(Required action): Output each line of the data word for word, from the first through the line that holds "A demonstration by", and leave off whatever follows.
+ + + +
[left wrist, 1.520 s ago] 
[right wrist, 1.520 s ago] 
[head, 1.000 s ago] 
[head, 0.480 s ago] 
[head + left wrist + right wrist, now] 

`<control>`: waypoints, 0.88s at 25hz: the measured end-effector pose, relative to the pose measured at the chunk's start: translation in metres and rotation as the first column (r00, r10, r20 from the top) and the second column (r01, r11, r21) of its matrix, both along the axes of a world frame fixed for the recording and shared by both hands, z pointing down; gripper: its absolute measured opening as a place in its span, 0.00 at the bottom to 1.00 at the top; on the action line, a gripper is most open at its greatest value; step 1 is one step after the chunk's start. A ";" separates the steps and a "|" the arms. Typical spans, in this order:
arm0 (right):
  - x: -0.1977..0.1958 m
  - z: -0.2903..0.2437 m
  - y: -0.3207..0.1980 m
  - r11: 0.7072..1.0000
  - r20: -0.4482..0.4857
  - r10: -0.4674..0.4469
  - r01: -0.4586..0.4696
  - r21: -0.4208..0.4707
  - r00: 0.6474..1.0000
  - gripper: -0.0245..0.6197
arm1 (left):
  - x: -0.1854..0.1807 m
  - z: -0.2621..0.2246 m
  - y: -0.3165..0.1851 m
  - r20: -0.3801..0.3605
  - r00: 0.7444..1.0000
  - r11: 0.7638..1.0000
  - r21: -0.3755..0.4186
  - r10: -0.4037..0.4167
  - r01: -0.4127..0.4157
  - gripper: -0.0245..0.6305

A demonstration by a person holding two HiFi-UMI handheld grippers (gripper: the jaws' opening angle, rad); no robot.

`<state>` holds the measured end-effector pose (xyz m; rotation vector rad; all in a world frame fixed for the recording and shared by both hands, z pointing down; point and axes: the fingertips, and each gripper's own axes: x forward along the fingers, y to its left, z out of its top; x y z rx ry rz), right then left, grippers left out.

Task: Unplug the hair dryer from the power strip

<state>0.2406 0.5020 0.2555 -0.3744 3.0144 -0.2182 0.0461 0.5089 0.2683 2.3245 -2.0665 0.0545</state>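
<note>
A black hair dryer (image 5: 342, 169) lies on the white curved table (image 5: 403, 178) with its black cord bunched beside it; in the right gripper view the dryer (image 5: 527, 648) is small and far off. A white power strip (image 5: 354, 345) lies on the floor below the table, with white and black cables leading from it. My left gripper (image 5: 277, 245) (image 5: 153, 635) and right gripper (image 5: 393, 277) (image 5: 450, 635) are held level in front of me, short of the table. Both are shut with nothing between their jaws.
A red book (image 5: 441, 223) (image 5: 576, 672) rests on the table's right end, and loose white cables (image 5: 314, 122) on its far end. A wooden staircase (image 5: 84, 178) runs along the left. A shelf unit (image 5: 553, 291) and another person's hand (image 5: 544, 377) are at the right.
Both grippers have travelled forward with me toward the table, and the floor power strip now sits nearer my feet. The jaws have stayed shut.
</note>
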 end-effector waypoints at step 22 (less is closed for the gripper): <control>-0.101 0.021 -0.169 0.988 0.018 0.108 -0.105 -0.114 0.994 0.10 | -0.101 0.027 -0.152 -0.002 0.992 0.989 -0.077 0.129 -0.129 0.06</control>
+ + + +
(Solution to the exercise):
[left wrist, 1.520 s ago] 
[right wrist, 1.520 s ago] 
[head, 1.000 s ago] 
[head, 0.480 s ago] 
[head + left wrist + right wrist, now] 

`<control>`: waypoints, 0.88s at 25hz: the measured end-effector pose, relative to the pose measured at the chunk's start: translation in metres and rotation as the first column (r00, r10, r20 from the top) and the second column (r01, r11, r21) of its matrix, both along the axes of a world frame fixed for the recording and shared by both hands, z pointing down; gripper: its absolute measured opening as a place in its span, 0.00 at the bottom to 1.00 at the top; on the action line, a gripper is most open at its greatest value; step 1 is one step after the chunk's start. A ";" separates the steps and a "|" the arms. Typical spans, in this order:
arm0 (right):
  - x: -0.1977..0.1958 m
  - z: -0.2903..0.2437 m
  - y: -0.3207..0.1980 m
  - r11: 0.7072..1.0000
  - r20: -0.4482..0.4857
  - r10: -0.4674..0.4469
  - r01: -0.4586..0.4696
  - r21: -0.4208..0.4707
  - r00: 0.6474..1.0000
  - gripper: -0.0245..0.6197
arm1 (left):
  - x: -0.1854..0.1807 m
  - z: -0.2621..0.2246 m
  - y: -0.3165..0.1851 m
  - r20: -0.3801..0.3605
  - r00: 0.7444..1.0000
  - r11: 0.7638..1.0000
  - r21: -0.3755..0.4186
  - r10: -0.4037..0.4167
  - r01: -0.4127..0.4157
  - gripper: -0.0245..0.6305

A demonstration by a person holding two HiFi-UMI handheld grippers (gripper: the jaws' opening angle, rad); no robot.

No further output is needed here.